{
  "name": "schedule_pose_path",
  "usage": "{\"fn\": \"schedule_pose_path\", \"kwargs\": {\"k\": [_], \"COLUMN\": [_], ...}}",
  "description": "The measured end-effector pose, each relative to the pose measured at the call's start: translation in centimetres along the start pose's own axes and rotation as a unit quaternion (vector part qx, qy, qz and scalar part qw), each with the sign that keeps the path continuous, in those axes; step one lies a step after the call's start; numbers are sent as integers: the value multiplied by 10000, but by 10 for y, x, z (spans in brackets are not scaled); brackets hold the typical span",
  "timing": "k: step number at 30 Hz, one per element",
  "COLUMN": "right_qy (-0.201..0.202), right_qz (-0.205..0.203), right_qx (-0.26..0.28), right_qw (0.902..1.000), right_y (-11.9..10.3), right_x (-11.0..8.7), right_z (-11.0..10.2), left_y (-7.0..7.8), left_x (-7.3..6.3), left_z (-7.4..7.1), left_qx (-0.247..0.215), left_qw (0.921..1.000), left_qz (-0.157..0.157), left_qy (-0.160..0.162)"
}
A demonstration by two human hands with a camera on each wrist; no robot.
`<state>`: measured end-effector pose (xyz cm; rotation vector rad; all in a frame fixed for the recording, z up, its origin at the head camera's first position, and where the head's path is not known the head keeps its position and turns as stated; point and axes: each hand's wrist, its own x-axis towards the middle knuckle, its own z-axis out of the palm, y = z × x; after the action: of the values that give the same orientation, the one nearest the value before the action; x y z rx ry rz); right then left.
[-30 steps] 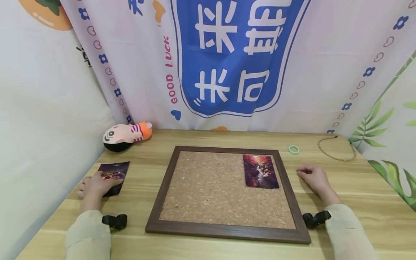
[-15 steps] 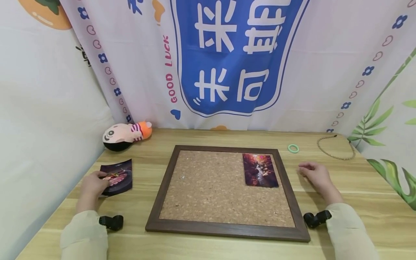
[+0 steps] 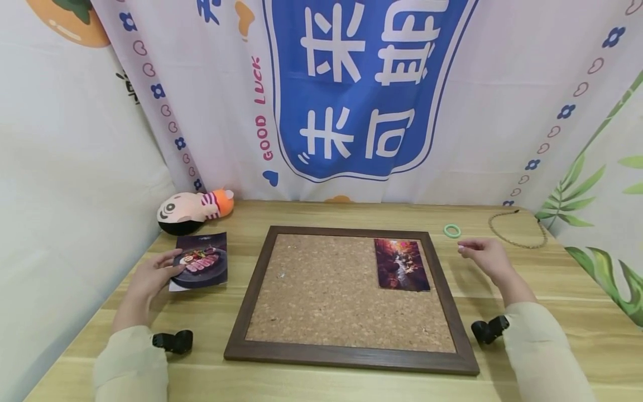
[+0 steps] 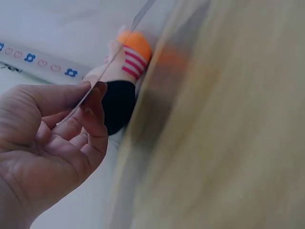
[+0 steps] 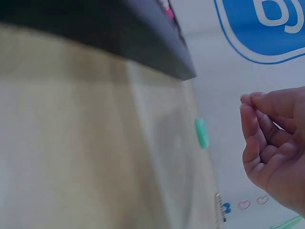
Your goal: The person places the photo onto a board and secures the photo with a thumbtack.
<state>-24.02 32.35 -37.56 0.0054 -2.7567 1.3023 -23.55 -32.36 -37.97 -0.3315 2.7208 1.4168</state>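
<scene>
My left hand (image 3: pixel 153 276) pinches the left edge of a photo print (image 3: pixel 203 261) of sliced meat on a dark plate, between thumb and fingers. The print is raised over the table and tilted, seen edge-on as a thin sheet (image 4: pixel 76 109) in the left wrist view. To the right of the framed cork board (image 3: pixel 321 304), my right hand (image 3: pixel 488 259) holds thumb and index fingertips pressed together, other fingers curled; I cannot tell if something tiny is between them. A second photo (image 3: pixel 402 265), of a red forest stream, lies at the board's upper right with a pink spot near its top.
A plush doll (image 3: pixel 196 212) lies at the table's back left corner, just beyond the held print. Behind the right hand are a light green ring (image 3: pixel 452 231) and a beaded cord (image 3: pixel 519 244). A printed curtain (image 3: pixel 346 190) hangs along the back edge.
My left hand has picked up the meat photo from the table and brought it up, forward and right. My right hand has shifted slightly forward, fingertips still together.
</scene>
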Motion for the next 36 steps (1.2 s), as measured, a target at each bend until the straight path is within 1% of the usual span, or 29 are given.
{"fn": "schedule_pose_path", "kwargs": {"k": [3, 5, 7, 10, 14, 16, 21, 25, 28, 30, 33, 36], "right_qy": [-6, -10, 22, 65, 152, 186, 178, 10, -195, -341, -494, -615], "right_qz": [-34, -72, -123, -220, -404, -470, -571, -542, -474, -508, -544, -618], "right_qx": [105, 131, 155, 240, 467, 578, 1089, 1547, 1911, 2092, 2076, 2067], "right_qw": [9999, 9999, 9998, 9994, 9980, 9970, 9922, 9865, 9802, 9760, 9754, 9745], "right_y": [-9, -16, -23, -34, -52, -62, -86, -98, -108, -114, -123, -131], "right_x": [5, 9, 13, 21, 31, 34, 44, 52, 54, 54, 53, 49], "right_z": [-2, -2, -1, 5, 20, 30, 58, 84, 104, 117, 136, 153], "left_y": [10, 18, 27, 42, 63, 73, 92, 97, 97, 96, 94, 93], "left_x": [2, 3, 7, 12, 17, 19, 24, 27, 28, 28, 28, 28], "left_z": [4, 10, 19, 35, 56, 65, 86, 103, 114, 120, 127, 132], "left_qx": [-224, -351, -577, -761, -1103, -1319, -1615, -1815, -1858, -1805, -1610, -1296], "left_qw": [9997, 9993, 9981, 9965, 9921, 9887, 9834, 9797, 9782, 9790, 9817, 9857], "left_qz": [78, 158, 196, 306, 444, 460, 364, 301, 332, 358, 433, 580], "left_qy": [24, 25, -15, -180, -396, -536, -748, -803, -865, -877, -919, -906]}}
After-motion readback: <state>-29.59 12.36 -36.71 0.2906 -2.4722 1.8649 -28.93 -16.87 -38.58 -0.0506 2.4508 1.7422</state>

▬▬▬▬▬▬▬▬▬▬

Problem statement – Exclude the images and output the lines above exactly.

Solution to this exercise –
{
  "name": "schedule_pose_path",
  "usage": "{\"fn\": \"schedule_pose_path\", \"kwargs\": {\"k\": [_], \"COLUMN\": [_], ...}}",
  "description": "The measured end-effector pose, each relative to the pose measured at the call's start: translation in centimetres along the start pose's own axes and rotation as a unit quaternion (vector part qx, qy, qz and scalar part qw), each with the sign that keeps the path continuous, in those axes; step one lies a step after the call's start; numbers are sent as integers: the value multiplied by 10000, but by 10 for y, x, z (spans in brackets are not scaled); brackets hold the typical span",
  "timing": "k: step number at 30 Hz, one per element",
  "COLUMN": "right_qy (-0.201..0.202), right_qz (-0.205..0.203), right_qx (-0.26..0.28), right_qw (0.902..1.000), right_y (-11.9..10.3), right_x (-11.0..8.7), right_z (-11.0..10.2), left_y (-7.0..7.8), left_x (-7.3..6.3), left_z (-7.4..7.1), left_qx (-0.247..0.215), left_qw (0.921..1.000), left_qz (-0.157..0.157), left_qy (-0.160..0.162)"
}
A demonstration by two human hands with a camera on each wrist; no robot.
`<state>`: measured end-effector pose (xyz cm; rotation vector rad; all in a frame fixed for the recording, z up, its origin at the head camera's first position, and where the head's path is not known the head keeps its position and turns as stated; point and axes: each hand's wrist, its own x-axis towards the middle knuckle, its own z-axis out of the palm, y = z × x; after the action: of the values that give the same orientation, the one nearest the value before the action; x y z rx ry rz); right then left.
[-30 steps] 
[-15 steps] 
[+0 steps] 
[+0 steps] 
[+0 steps] 
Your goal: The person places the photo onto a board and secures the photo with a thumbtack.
<state>-24.02 32.35 -37.56 0.0054 -2.7567 1.3023 -23.55 -32.36 -37.97 -0.3315 2.7208 1.4168</state>
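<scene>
My left hand (image 3: pixel 153 276) pinches the left edge of a photo print (image 3: pixel 203 261) of sliced meat on a dark plate, between thumb and fingers. The print is raised over the table and tilted, seen edge-on as a thin sheet (image 4: pixel 76 109) in the left wrist view. To the right of the framed cork board (image 3: pixel 321 304), my right hand (image 3: pixel 488 259) holds thumb and index fingertips pressed together, other fingers curled; I cannot tell if something tiny is between them. A second photo (image 3: pixel 402 265), of a red forest stream, lies at the board's upper right with a pink spot near its top.
A plush doll (image 3: pixel 196 212) lies at the table's back left corner, just beyond the held print. Behind the right hand are a light green ring (image 3: pixel 452 231) and a beaded cord (image 3: pixel 519 244). A printed curtain (image 3: pixel 346 190) hangs along the back edge.
My left hand has picked up the meat photo from the table and brought it up, forward and right. My right hand has shifted slightly forward, fingertips still together.
</scene>
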Motion for the next 36 steps (1.2 s), as measured, a target at each bend until the straight path is within 1% of the usual span, or 29 are given.
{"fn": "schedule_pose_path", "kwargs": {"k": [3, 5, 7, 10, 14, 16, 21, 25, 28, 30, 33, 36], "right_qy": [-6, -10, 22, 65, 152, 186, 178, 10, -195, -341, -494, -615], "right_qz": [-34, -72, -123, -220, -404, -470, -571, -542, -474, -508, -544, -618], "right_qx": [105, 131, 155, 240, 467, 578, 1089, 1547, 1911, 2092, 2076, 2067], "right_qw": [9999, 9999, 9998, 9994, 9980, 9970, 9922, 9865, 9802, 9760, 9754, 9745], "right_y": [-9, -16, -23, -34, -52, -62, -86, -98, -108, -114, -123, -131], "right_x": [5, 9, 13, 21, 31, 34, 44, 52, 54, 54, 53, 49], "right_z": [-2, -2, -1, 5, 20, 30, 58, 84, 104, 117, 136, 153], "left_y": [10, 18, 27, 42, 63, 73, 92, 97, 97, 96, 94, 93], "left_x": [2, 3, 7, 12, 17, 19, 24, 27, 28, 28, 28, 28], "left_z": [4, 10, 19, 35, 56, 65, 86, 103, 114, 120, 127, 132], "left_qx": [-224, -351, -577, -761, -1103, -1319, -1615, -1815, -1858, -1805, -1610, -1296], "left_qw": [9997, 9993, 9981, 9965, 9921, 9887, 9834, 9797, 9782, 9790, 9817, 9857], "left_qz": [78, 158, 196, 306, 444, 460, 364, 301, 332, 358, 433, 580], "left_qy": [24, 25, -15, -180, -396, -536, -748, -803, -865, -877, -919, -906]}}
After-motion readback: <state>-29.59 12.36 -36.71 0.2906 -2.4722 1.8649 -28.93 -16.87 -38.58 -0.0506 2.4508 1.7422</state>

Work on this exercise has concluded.